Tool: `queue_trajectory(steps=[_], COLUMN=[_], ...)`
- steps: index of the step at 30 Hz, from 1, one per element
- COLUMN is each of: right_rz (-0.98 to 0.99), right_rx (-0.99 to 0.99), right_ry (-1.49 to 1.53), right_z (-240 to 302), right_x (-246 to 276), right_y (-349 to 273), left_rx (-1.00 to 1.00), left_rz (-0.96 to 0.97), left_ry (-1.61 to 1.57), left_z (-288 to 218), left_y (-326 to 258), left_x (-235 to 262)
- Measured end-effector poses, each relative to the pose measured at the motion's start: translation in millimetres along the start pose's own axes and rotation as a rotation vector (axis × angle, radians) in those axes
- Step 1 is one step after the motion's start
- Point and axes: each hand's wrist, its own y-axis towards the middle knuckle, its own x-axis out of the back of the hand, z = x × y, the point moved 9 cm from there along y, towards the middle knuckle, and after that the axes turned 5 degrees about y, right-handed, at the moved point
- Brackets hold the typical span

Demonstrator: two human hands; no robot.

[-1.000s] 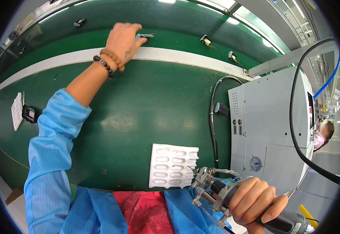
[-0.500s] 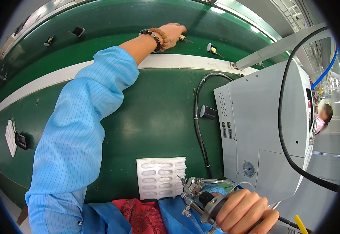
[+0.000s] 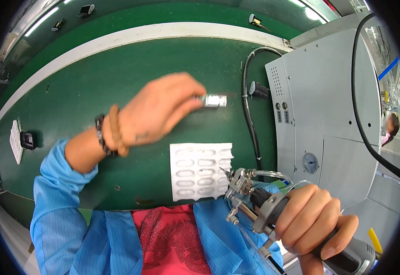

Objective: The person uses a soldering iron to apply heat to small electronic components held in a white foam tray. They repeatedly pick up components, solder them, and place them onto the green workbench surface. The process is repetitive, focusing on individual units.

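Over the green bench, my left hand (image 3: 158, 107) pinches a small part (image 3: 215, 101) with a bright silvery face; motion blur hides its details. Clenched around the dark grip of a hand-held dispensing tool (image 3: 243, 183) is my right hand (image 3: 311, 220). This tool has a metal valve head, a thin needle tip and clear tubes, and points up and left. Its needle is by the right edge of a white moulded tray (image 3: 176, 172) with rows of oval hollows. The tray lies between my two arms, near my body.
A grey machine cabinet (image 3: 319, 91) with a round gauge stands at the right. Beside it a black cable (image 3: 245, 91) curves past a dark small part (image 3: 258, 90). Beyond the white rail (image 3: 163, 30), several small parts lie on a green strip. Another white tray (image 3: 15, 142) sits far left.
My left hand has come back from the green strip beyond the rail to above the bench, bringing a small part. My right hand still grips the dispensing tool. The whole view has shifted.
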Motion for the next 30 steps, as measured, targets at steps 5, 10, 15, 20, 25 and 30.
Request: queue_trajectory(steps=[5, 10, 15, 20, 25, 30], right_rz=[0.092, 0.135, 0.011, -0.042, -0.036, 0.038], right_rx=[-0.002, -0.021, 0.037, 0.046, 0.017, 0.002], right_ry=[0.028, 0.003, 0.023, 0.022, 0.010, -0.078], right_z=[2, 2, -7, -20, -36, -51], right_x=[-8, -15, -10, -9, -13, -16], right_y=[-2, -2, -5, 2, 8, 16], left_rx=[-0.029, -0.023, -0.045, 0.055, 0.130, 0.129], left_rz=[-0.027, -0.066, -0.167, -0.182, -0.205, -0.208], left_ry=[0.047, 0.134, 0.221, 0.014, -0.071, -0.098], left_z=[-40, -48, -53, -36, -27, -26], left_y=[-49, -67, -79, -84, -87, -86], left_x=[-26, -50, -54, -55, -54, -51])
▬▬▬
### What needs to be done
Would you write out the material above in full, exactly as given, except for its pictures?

### Finished task
Tool: `queue_trajectory(steps=[_], COLUMN=[_], ...)`
- steps: index of the step at 30 Hz, from 1, one per element
- COLUMN is each of: right_rz (-0.98 to 0.99), right_rx (-0.99 to 0.99), right_ry (-1.49 to 1.53), right_z (-240 to 302), right_x (-246 to 276), right_y (-349 to 273), left_rx (-1.00 to 1.00), left_rz (-0.96 to 0.97), left_ry (-1.61 to 1.57), left_z (-288 to 218), left_y (-326 to 258), left_x (-235 to 262)
- Measured end-effector poses, each relative to the pose measured at the motion's start: translation in millimetres along the start pose's own axes and rotation as a rotation vector (axis × angle, radians) in those axes
- Step 1 is one step after the motion's start
- Point and axes: each hand's wrist, its own y-axis towards the middle knuckle, its own x-axis out of the back of the hand, z = x × y, the point moved 9 cm from there along y, towards the middle knuckle, and after that the axes turned 5 degrees about y, right-handed, at the moved point
- Brackets hold the typical span

Demonstrator: two human hands; no robot.

[-1.000s] 
[-0.500s] 
[+0.000s] 

Objective: The person uses a soldering iron to apply heat to small electronic components held in a white foam tray. They repeatedly pick up components, solder them, and place them onto the green workbench surface. The process is repetitive, focusing on individual units.

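Over the green bench, my left hand (image 3: 158, 107) pinches a small part (image 3: 215, 101) with a bright silvery face; motion blur hides its details. Clenched around the dark grip of a hand-held dispensing tool (image 3: 243, 183) is my right hand (image 3: 311, 220). This tool has a metal valve head, a thin needle tip and clear tubes, and points up and left. Its needle is by the right edge of a white moulded tray (image 3: 176, 172) with rows of oval hollows. The tray lies between my two arms, near my body.
A grey machine cabinet (image 3: 319, 91) with a round gauge stands at the right. Beside it a black cable (image 3: 245, 91) curves past a dark small part (image 3: 258, 90). Beyond the white rail (image 3: 163, 30), several small parts lie on a green strip. Another white tray (image 3: 15, 142) sits far left.
My left hand has come back from the green strip beyond the rail to above the bench, bringing a small part. My right hand still grips the dispensing tool. The whole view has shifted.
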Motion for the next 30 steps, as measured, targets at steps 5, 10, 15, 20, 25 and 30.
Request: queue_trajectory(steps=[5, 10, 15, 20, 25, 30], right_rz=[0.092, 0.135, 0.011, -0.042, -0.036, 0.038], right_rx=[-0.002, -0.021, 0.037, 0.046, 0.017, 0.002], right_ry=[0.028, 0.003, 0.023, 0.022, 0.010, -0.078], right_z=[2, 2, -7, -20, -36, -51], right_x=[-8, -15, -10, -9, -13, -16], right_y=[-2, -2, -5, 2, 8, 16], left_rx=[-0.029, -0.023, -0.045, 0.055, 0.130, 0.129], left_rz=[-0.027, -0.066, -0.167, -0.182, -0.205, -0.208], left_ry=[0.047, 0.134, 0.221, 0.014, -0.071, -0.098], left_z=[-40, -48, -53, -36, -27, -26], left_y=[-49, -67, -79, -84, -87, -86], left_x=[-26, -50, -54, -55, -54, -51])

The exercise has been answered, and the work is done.